Topeka The Kansas Supreme Court's newest justice won't be sworn in until Nov. 18, guaranteeing he won't face voters next year amid ongoing criticism that the court is out of touch.
Some Republican legislators suggested Thursday the timing of Eric Rosen joining the court could be an attempt to avoid voters. Many GOP lawmakers contend Kansans are angry about Supreme Court rulings on education funding and capital punishment.
Gov. Kathleen Sebelius named Rosen to the state's highest court on July 22. Rosen is a Shawnee County district judge, and he said when Sebelius appointed him that he wanted to finish pending cases in his court.
House Speaker Doug Mays, R-Topeka, said he admired Rosen but accused Sebelius of trying "to get around the will of the people." Mays is seeking the Republican nomination to challenge Sebelius next year and led the failed fight during this summer's special session to send voters a proposed constitutional amendment limiting the court's authority.
"What she's doing here is fundamentally wrong," Mays said. "I really think the governor owes the people of the state an explanation."
Spokeswoman Nicole Corcoran said Sebelius had nothing to do with the timing of Rosen's swearing-in and noted that Rosen mentioned when he was appointed that he still had cases pending in district court.
Age: 52; born May 25, 1953. Hometown: Topeka. Education: Bachelor's degree in social work, Kansas University, 1975; master's degree in social work, KU, 1976; law degree, Washburn University, 1984. Career: Served as Shawnee County District Court judge from 1993 to present. Was in private practice from 1990 to 1993. Served as assistant district attorney and later associate general counsel to the Kansas Securities Commission. Was an assistant public defender upon graduating from law school. Personal: He and his wife, Libby, have four sons and three grandchildren.
When asked whether having to face voters was a consideration in scheduling the swearing-in, court spokesman Ron Keefover said: "Absolutely not."
Rosen was at an all-day conference Thursday and didn't return a telephone message left at his office.
A new justice must serve a year in office before facing a retention vote at the next general election. The justice then faces retention every six years.
If Rosen's swearing-in were Nov. 6 or earlier, he'd have to face retention in the Nov. 7, 2006, general election. The Nov. 18 date means Rosen won't be on the ballot until 2008.

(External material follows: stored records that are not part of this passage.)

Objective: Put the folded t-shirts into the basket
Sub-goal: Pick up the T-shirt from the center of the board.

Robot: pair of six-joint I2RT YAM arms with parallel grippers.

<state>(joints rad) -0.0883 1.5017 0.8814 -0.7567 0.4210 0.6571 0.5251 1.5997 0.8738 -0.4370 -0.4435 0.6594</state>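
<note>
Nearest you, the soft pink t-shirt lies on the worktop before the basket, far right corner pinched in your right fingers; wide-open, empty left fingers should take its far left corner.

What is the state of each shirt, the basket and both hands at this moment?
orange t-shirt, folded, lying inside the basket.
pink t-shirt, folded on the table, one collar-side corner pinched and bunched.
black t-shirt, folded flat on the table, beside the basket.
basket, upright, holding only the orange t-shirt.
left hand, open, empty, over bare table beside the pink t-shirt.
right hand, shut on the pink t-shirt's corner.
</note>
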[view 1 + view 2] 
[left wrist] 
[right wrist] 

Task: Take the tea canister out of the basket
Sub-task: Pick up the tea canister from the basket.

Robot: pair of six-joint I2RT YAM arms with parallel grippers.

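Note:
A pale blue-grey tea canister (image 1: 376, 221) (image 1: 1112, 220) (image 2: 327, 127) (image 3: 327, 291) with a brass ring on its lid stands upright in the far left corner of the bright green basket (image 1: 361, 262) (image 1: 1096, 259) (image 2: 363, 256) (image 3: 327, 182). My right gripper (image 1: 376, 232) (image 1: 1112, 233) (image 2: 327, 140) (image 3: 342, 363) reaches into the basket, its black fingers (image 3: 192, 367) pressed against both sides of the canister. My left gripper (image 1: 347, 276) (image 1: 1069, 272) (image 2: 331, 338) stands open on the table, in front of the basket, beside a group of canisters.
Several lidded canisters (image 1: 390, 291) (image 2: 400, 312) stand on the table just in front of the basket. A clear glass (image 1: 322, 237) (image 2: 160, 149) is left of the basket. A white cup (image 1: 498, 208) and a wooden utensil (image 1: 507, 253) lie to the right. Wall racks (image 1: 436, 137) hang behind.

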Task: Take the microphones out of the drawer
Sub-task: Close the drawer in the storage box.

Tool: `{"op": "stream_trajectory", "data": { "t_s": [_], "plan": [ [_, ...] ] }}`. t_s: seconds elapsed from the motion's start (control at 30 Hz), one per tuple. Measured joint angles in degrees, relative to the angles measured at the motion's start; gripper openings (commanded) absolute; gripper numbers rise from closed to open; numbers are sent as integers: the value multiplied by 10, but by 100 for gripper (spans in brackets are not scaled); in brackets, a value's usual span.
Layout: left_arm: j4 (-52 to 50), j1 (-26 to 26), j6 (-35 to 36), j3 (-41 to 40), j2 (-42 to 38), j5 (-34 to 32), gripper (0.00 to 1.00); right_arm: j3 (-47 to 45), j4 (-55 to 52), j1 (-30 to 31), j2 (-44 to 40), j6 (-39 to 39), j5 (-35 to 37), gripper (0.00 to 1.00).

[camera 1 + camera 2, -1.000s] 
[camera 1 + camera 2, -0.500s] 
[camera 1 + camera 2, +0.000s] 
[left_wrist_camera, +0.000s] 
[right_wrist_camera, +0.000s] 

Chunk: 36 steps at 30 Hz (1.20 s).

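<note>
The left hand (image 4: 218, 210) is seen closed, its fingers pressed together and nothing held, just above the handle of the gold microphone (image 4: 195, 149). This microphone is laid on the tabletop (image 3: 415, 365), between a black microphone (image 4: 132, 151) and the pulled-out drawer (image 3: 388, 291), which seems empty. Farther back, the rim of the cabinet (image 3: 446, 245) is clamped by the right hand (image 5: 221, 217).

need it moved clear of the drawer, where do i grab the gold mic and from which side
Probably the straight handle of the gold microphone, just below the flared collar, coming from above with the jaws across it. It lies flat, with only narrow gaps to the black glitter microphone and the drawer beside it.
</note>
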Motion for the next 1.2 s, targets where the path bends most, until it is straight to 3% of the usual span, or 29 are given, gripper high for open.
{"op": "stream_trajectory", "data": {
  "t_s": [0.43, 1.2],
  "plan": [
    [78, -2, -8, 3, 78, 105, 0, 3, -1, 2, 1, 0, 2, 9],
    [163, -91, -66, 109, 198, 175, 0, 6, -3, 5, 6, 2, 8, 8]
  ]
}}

"It looks suspicious," said Rep. Frank Miller, R-Independence. "It just kind of confirms that court is now definitely a Sebelius court."
Rosen is Sebelius' second appointment to the seven-member Supreme Court. Her first, Justice Carol Beier, was retained in 2004 by a 76.5 percent vote.
Winning retention hasn't been a problem for justices. Since 1960, when the state ended partisan elections for the court, no justice has failed to win retention by less than a two-thirds majority.
But many Republican legislators, particularly conservatives, contend their constituents are angry about court rulings on education funding, which forced the special session this year. In June, the court told legislators to provide an additional $143 million for schools - and many GOP lawmakers said the justices exceeded their constitutional authority by setting a figure.
Also, in December, a 4-3 court majority struck down the state's death penalty law, creating the possibility that several convicted murderers won't face execution for notorious multiple killings. Atty. Gen. Phill Kline has appealed the ruling to the U.S. Supreme Court.
"It seems like they're becoming political, and I don't think that's their purpose," said Sen. Peggy Palmer, R-Augusta.
The school finance and death penalty rulings led Palmer and other Republicans to propose requiring Senate confirmation for court appointees.
Mays and Senate Majority Leader Derek Schmidt said the timing of Rosen's swearing in will renew interest in the measure.
"It's going to fan the flames of those who think the court is increasingly a political actor and whether that's true or not. This really does not strengthen the court as an institution," said Schmidt, R-Independence.